New Delhi: Supreme Court today constituted a three-member committee headed by a former Kerala High Court judge to look into the complaints of dog bite victims in the state and availability of necessary medical treatment to the injured.
A bench of Justices Dipak Misra and Shiva Kirti Singh constituted the panel, consisting of Justice Siri Jaga, a former judge of the Kerala High Court, Secretary of the state's Law Department and its Director of Health Services.
The court said the committee shall identify the hospitals where the anti-rabies vaccines are available free of charge.
"The committee shall entertain the complaints with regard to the injuries sustained by the persons in the dog bite, the nature and gravity of the injury, availability of medicines and the treatment administered to them, the failure of treatment and its cure and in case of unfortunate death, the particulars of the deceased and the reasons behind the same.

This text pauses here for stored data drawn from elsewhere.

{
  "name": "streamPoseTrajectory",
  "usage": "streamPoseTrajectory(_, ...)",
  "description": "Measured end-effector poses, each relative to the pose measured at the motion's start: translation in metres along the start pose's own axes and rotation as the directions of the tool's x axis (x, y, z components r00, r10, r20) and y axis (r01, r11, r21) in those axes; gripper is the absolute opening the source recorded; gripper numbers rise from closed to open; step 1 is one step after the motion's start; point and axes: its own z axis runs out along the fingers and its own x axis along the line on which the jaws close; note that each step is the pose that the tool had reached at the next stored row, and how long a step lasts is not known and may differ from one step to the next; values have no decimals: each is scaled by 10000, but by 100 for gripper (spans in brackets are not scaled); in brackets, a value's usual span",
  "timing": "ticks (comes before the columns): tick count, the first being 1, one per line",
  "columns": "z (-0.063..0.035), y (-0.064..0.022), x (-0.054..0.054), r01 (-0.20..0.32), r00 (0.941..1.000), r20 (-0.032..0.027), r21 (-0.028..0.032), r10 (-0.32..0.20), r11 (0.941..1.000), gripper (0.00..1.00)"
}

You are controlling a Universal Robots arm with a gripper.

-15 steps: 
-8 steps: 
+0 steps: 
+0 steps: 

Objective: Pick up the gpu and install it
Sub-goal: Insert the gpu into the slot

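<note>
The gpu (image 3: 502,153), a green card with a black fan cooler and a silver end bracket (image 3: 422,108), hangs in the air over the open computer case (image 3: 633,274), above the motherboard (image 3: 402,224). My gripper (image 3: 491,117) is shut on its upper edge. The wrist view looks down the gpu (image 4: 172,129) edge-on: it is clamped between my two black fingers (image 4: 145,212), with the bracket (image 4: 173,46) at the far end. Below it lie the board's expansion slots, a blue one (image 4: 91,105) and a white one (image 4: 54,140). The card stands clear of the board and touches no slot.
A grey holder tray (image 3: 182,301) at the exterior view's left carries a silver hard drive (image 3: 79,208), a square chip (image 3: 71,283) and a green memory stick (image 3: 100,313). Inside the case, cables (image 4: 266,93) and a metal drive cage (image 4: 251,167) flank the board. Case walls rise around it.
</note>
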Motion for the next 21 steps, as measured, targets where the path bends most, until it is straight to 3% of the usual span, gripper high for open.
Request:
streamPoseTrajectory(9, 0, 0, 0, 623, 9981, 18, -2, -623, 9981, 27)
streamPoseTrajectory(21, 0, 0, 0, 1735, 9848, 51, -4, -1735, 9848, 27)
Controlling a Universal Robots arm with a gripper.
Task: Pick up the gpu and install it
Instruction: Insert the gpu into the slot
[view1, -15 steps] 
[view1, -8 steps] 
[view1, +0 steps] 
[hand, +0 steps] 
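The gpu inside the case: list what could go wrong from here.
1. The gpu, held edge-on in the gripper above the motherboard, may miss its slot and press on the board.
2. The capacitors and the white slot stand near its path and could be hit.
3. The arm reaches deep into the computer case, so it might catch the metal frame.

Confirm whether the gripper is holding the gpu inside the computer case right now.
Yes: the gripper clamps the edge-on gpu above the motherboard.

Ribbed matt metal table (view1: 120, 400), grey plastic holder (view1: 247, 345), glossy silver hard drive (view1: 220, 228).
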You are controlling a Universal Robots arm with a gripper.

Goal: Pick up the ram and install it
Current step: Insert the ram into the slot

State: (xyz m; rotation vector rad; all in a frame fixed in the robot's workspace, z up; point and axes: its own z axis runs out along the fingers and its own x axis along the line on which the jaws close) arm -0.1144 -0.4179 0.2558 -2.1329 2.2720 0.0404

"The committee shall also identify the centres/hospitals where the anti-rabies vaccines are available free of charge," the bench said.
It further said after receiving the findings of the committee, the court will decide the issue of granting of compensation or making certain arrangements for the victims.
"We are absolutely certain that without the fact finding enquiry, this court will not be in a position to deal with the compensation facet," the bench said, adding that the first report be submitted to it within 12 weeks.
The order came on a plea filed by one Jos Sebastian whose wife, a MNREGA worker, was killed after she was bit by a stray dog.
Advocate VK Biju, appearing for the petitioner, had sought a direction to the concerned authorities for grant of appropriate compensation to the victim.
He has also sought an interim direction by appointing a commission to go through the issues and the recent attacks of stray dogs and what medical facilities and protection were provided by the government and also submission of a report to the court.
The court also directed the State government to pay Rs 40,000 as compensation to the petitioner within four weeks.
It, however, made it clear that this kind of application shall not be entertained from now on and any person aggrieved could approach the committee and not directly move the Supreme Court or the High Court.
The court has listed the matter for further proceedings on July 12.
The Supreme Court had on March 9 asked states and civic bodies to take steps to sterilise and vaccinate nuisance-causing stray dogs under the provisions of the Prevention of Cruelty to Animals Act.
The court is hearing a batch of appeals, including those filed by Animal Welfare Board and dog lovers, against the decisions of some high courts including the Bombay High Court and Kerala High Court to allow municipal authorities to deal with the stray dogs menace.
Earlier, the court had said the local authorities have a "sacrosanct duty to provide sufficient number of dog pounds, including animal kennels/shelters" which may be managed by the animal welfare organisations.
Animal Welfare Board of India, in its plea, has sought that the central law, which mandates birth control of street dogs through strict implementation of the Animal Birth Control Dogs Rules, be followed.
The court had earlier declined to pass an interim order to stay culling of stray dogs by Thiruvananthapuram Municipal Corporation on a PIL by advocate Anupam Tripathi, saying the killing of dangerous dogs and those inflicted with rabies should be guided by the Animal Birth Control (Dogs) Rules, 2001.